The limbal autografts (two 60° strips) were transplanted onto the damaged eye, followed by transplantation of the amniotic membrane and suturing with 8-0 Vicryl sutures. Re-formation of the superior and inferior fornices is a challenging part of the procedure, according to Dr. Kanellopoulos.

In addition to the transplantation procedure, two patients also underwent penetrating keratoplasty because of dense, deep scarring of the cornea.

"The amniotic membrane not only fosters the transplanted limbal cells but also helps prevent symblepharon formation between the palpebral and bulbar conjunctiva," he said.

Central corneal scarring, superior symblepharon are evident; BCVA is 20/100
Same eye as above 2 months postoperative. Symblepharon is lysed, scarring is reduced; BCVA is 20/25
Significant deep corneal scarring is evident; BCVA is  HM
Same eye as above 7 months postoperative (this procedure included a corneal graft); BCVA is 20/20

Dr. Kanellopoulos reported that there were no perioperative complications associated with the procedure. The improvement in the ocular surface was "dramatic" in all patients. The mean postoperative visual acuity improvement was from 20/400 to 20/100. In one case in which a patient had light perception vision in one eye for 30 years, her best-corrected visual acuity is 20/40 after I year of follow-up.

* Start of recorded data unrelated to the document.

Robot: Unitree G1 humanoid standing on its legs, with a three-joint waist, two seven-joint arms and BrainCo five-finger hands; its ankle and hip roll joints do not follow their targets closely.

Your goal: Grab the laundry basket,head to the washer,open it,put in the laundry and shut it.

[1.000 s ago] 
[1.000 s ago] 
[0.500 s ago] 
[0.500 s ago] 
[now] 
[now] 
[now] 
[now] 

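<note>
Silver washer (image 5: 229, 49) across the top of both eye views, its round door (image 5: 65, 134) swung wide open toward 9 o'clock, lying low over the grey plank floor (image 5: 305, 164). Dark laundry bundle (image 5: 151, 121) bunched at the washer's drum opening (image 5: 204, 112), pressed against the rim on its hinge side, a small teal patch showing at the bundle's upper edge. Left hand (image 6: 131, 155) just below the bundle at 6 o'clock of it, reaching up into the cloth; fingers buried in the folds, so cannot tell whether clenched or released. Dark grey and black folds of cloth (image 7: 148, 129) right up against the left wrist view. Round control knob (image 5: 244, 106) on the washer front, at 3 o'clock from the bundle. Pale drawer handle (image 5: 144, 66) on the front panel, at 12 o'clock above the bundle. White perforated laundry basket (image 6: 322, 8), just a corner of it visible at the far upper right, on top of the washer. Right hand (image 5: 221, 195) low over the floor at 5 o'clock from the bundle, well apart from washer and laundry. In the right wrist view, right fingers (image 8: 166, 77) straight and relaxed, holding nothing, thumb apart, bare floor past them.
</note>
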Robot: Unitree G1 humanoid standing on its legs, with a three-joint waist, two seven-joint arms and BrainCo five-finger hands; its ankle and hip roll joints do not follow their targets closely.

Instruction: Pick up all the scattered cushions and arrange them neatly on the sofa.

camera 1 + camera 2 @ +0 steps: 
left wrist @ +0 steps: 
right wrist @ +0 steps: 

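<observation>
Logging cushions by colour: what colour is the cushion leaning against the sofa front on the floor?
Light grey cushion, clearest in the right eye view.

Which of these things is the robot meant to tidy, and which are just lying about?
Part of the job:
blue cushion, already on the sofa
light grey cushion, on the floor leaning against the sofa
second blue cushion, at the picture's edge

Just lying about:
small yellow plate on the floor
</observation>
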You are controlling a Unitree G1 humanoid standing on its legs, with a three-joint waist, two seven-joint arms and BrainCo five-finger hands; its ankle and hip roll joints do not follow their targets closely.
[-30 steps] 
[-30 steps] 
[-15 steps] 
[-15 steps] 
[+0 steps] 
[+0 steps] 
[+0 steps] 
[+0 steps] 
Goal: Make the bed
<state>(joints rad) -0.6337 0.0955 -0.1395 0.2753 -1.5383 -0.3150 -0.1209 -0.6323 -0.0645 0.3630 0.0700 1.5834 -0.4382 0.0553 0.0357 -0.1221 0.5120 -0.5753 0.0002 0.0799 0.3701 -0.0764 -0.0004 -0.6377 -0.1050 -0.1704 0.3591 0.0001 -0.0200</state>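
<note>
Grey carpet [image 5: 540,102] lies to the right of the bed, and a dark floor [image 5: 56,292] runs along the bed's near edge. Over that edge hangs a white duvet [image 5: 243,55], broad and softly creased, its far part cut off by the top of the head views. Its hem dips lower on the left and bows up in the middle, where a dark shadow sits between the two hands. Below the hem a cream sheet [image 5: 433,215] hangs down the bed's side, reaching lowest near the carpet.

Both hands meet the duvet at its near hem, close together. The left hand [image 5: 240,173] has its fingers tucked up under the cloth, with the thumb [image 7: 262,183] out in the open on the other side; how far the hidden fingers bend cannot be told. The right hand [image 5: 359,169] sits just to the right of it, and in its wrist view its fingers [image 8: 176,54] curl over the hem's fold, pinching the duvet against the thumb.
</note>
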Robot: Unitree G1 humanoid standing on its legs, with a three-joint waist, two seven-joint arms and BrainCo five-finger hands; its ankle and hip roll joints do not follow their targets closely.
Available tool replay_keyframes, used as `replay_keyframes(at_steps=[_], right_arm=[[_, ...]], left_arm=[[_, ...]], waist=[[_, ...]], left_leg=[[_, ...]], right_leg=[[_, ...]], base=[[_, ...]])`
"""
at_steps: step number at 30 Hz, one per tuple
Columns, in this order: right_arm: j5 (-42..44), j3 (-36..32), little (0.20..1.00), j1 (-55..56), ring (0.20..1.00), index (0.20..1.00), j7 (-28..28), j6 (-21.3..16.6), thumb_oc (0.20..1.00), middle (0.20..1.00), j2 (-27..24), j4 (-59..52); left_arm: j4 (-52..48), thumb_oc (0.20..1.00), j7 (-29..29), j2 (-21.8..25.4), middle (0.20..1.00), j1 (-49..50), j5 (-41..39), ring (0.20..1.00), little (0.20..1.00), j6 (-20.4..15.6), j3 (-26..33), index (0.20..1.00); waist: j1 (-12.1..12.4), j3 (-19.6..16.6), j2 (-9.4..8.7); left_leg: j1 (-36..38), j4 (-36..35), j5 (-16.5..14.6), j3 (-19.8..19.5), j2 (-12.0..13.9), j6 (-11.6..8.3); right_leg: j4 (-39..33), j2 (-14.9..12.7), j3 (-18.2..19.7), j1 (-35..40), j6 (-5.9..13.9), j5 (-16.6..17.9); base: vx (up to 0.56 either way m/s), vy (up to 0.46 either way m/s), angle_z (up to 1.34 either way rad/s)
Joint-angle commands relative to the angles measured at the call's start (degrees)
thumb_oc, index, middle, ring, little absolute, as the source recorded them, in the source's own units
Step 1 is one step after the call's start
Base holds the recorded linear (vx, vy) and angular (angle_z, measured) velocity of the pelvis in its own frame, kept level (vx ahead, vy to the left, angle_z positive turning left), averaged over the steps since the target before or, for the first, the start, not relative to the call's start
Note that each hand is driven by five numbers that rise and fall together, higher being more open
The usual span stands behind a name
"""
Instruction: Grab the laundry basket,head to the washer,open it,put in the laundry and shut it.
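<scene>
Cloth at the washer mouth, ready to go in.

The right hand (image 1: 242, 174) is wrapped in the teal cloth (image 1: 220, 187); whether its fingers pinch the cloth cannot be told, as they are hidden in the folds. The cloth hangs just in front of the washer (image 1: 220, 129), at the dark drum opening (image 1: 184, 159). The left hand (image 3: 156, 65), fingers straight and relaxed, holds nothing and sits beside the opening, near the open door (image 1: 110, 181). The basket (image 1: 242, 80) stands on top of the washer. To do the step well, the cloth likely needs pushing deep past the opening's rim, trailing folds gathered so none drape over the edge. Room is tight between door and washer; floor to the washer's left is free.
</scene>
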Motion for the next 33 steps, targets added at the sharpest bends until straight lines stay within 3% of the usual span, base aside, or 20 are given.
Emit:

"This was a small group of patients in whom we achieved good results combining the two treatment modalities," he said."The amniotic membrane may act as a fostering biologic contact lens for the epithelial cells to re-grow and provide comfort for the patient. It also may prevent scar formation by inhibiting the growth of fibroblasts. It also may offer an important mechanical barrier between the eyelid and the newly transplanted epithelium and reduce surface evaporation until the graft and stem cells repopulate significantly.

"In my opinion, fornix reconstruction appears to reduce blepharon recurrence significantly."

Dr. Kanellopoulos does not have a proprietary interest in any aspect of this work.